**WHAT IS EXPECTED**
Verbatim transcription of the listing is needed.

**MATERIAL PROVIDED**
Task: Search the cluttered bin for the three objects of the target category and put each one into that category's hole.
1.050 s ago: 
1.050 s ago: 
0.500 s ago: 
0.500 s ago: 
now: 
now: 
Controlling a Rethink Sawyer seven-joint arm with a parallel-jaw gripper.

**REPLY TO THE EXERCISE**
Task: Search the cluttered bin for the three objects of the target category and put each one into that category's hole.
1.050 s ago: 
1.050 s ago: 
0.500 s ago: 
0.500 s ago: 
now: 
now: 
Controlling a Rethink Sawyer seven-joint arm with a parallel-jaw gripper.

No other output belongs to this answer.